* Task details: When you reach the line that contains "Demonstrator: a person" in the data below, start reproducing lines exactly, and stop after the line that contains "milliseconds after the".

★ ★ ★ ★ ★ ★ ★

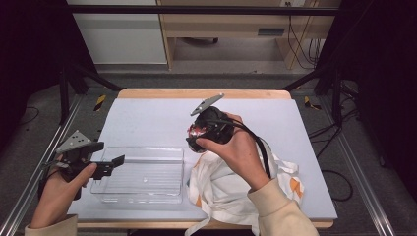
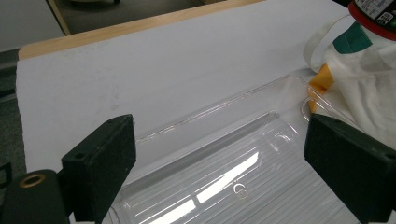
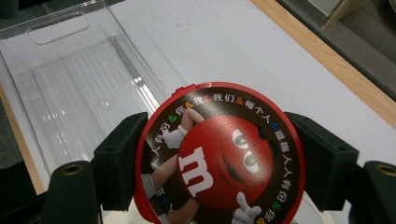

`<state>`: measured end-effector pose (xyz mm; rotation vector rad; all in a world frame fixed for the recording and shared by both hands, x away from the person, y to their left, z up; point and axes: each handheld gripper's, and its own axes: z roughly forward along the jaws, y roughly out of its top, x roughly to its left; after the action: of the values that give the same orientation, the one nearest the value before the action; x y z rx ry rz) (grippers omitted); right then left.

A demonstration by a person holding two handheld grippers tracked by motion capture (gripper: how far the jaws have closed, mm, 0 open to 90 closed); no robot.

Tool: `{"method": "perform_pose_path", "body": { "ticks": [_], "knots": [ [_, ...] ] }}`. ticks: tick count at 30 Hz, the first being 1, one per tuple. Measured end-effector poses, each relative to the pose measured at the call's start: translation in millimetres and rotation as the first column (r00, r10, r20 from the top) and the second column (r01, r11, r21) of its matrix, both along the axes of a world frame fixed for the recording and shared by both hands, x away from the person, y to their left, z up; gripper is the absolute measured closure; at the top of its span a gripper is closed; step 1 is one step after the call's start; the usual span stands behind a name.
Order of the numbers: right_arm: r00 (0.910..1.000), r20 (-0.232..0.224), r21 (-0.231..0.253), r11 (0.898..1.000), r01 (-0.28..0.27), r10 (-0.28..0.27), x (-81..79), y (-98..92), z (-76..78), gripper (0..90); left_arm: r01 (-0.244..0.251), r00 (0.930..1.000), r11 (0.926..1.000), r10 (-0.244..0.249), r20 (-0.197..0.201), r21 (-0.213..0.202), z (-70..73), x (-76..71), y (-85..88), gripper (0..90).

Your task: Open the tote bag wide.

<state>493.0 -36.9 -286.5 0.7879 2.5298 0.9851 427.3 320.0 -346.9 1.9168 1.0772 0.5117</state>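
One candy tin (image 3: 219, 156) sits clamped in the right gripper (image 3: 219, 158), next to lower into the tray (image 3: 70, 84) ahead; the left gripper (image 2: 219, 158) gapes wide.

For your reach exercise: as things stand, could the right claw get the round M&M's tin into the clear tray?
Probably yes. The right claw grips the M&M's tin beside the clear tray, whose top is open; the left claw sits only at its left end.

Left gripper (image 1: 118, 160) agape, right gripper (image 1: 193, 140) clamped
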Motion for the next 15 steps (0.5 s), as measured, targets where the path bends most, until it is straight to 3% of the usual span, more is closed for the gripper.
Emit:
{"method": "perform_pose_path", "body": {
  "ticks": [15],
  "knots": [
    [0.9993, -0.006, -0.012, 0.999, -0.036, 0.036, 3.8, 28.2, -9.3, 25.7, -0.013, 0.9999, 0.9999, 0.013, -0.001, 0.0, 0.6, -0.7, 9.3, 9.2]
  ]
}}
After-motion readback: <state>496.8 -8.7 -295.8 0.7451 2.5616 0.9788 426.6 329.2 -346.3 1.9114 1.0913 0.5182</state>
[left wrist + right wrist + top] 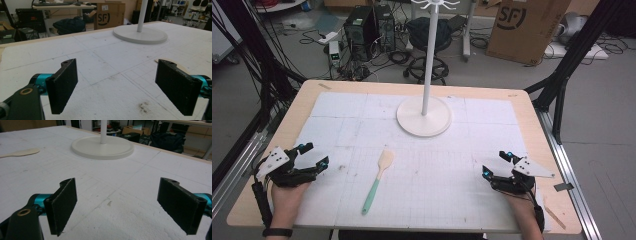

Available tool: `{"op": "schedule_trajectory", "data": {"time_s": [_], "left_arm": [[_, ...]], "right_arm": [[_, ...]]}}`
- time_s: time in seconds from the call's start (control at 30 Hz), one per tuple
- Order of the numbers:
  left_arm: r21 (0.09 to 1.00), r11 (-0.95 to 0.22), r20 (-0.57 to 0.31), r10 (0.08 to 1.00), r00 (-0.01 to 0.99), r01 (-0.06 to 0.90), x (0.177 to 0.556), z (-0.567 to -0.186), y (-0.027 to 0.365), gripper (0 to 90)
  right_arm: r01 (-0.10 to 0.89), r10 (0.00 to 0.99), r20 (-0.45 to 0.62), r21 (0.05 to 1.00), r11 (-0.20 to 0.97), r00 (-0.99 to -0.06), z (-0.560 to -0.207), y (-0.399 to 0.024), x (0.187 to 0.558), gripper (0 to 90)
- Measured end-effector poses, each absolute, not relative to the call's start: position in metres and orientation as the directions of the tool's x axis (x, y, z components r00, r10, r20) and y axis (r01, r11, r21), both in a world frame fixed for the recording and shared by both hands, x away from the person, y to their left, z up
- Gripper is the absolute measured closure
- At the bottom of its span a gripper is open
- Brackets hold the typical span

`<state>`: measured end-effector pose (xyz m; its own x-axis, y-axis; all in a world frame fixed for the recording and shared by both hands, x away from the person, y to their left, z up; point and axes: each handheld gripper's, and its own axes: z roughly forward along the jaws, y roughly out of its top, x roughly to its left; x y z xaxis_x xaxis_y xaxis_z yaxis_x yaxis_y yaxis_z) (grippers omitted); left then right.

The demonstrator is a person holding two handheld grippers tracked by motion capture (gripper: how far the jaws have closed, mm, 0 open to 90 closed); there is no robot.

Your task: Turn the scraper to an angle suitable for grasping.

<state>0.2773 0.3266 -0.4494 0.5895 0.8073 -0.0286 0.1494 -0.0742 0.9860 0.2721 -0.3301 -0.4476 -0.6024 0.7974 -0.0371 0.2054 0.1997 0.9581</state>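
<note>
A spatula [378, 180] with a pale wooden blade and mint-green handle lies flat on the white mat, left of centre. A white stand [424, 116] with a round base and tall pole rises at the back centre. My left gripper [314, 155] rests near the table's left edge, jaws wide apart, nothing between them. My right gripper [496, 164] rests near the right edge, likewise open and empty. The left gripper view shows the stand base [140, 35] ahead and the spatula blade [170, 62] peeking behind the right jaw. The right gripper view shows the base [102, 147] and the blade [21, 152] at far left.
The white gridded mat [412, 165] covers most of the wooden table [557, 210]. Beyond the table's far edge stand computer towers [367, 27], a stool [428, 35] and a cardboard box [524, 27]. Black frame struts [562, 75] flank the table.
</note>
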Motion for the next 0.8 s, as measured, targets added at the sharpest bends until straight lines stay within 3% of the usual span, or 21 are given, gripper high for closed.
{"op": "schedule_trajectory", "data": {"time_s": [0.8], "left_arm": [[0.974,-0.114,-0.026,0.803,0.595,0.196,0.2772,-0.4473,0.3184,23.1]], "right_arm": [[0.216,0.802,-0.026,0.957,0.192,-0.596,-0.4477,-0.3304,0.2734,15.9]]}}
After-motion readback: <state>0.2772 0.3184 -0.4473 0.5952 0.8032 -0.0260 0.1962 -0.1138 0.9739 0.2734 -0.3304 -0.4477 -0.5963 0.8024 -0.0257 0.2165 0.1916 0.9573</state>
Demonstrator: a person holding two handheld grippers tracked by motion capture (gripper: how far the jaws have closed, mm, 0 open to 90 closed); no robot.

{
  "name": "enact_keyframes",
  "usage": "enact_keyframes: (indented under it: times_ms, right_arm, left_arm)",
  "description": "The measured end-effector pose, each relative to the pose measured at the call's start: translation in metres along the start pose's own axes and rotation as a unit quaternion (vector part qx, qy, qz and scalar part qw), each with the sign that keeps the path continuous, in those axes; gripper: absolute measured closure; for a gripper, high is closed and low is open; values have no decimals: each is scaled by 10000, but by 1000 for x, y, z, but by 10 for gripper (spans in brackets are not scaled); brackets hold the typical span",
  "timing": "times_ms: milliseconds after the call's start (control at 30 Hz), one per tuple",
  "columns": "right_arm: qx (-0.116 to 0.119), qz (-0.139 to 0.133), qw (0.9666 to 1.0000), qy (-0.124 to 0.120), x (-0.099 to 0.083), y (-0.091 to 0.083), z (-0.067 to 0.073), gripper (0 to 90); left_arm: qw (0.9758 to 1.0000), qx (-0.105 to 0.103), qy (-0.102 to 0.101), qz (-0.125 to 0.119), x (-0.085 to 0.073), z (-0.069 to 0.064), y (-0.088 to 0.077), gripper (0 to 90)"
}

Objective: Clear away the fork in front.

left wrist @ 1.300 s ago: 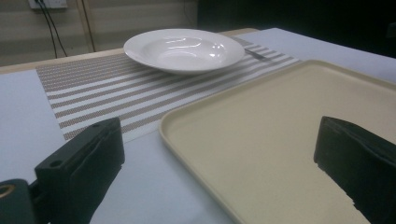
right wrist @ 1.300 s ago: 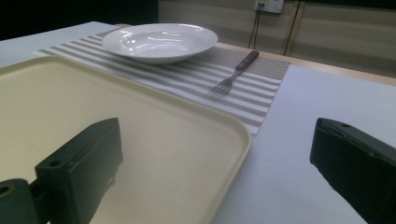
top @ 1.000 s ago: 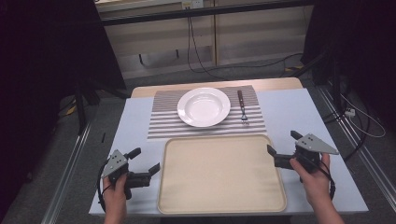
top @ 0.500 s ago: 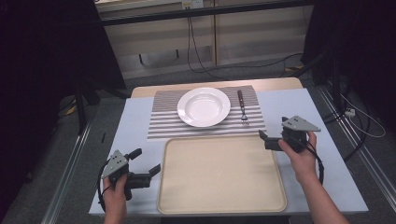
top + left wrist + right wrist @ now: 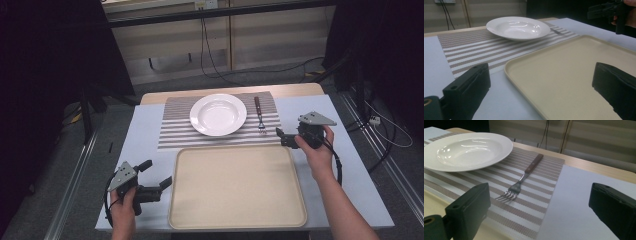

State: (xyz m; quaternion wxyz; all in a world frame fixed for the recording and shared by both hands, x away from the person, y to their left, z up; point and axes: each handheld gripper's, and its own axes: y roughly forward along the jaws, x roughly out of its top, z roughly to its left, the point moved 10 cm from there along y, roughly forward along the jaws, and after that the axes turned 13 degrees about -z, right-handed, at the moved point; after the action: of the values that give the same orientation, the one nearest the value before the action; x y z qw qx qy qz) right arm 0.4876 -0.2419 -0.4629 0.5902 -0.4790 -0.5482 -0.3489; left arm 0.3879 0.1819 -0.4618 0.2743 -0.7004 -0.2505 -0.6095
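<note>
the right gripper (image 5: 282,137) was open and empty, its jaws spread wide. the fork (image 5: 520,182) lay just ahead of it on the striped mat (image 5: 544,200), prongs toward the gripper, wooden handle pointing away, untouched. the plate (image 5: 466,150) sat beyond the left-hand jaw, beside the fork.

1. Cream tray (image 5: 235,190), bare, lying on the near half of the pale worktop (image 5: 145,135).
2. Striped placemat (image 5: 172,130) just beyond the tray's far edge.
3. White plate (image 5: 218,114) resting on the placemat's middle.
4. Dark cables (image 5: 210,50) trailing across the floor behind the worktop.
</note>
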Motion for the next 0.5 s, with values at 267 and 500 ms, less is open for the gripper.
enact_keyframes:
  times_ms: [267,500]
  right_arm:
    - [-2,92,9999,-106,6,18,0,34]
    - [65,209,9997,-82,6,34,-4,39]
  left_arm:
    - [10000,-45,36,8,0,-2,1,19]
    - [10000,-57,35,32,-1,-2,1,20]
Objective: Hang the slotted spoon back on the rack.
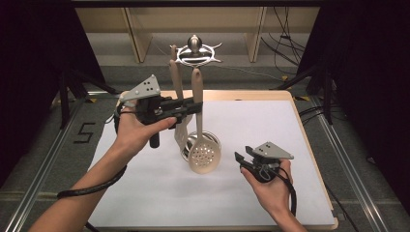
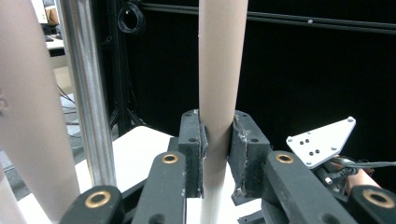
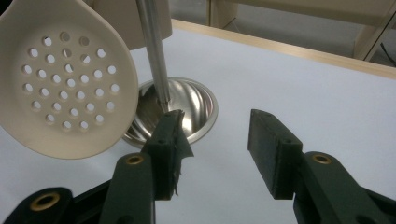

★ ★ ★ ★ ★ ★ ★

* Problem solution:
Demonstrator: a person holding two handheld grippers tracked by motion capture (gripper: how far the jaws have closed, mm, 0 open to 90 closed); no robot.

{
  "name": "enact_keyframes",
  "usage": "enact_keyframes: (indented under it: times_ms, right_arm, left_arm)",
  "description": "The measured end-effector pose, each relative to the pose measured at the call's start: translation in metres along the start pose's own axes and rotation as a unit quaternion (vector part qx, qy, qz and scalar part qw), each with the sign that keeps the path continuous, in those axes; gripper: absolute measured closure; for a gripper, high is closed and low is open; values have no decimals: each is scaled by 10000, but by 1000 for x, y, z, but by 10 for gripper (spans in brackets are not scaled); brackets hold the typical span",
  "timing": "times_ms: milliseconds after the call's start (control at 30 Hz), one per tuple",

This completes the exercise.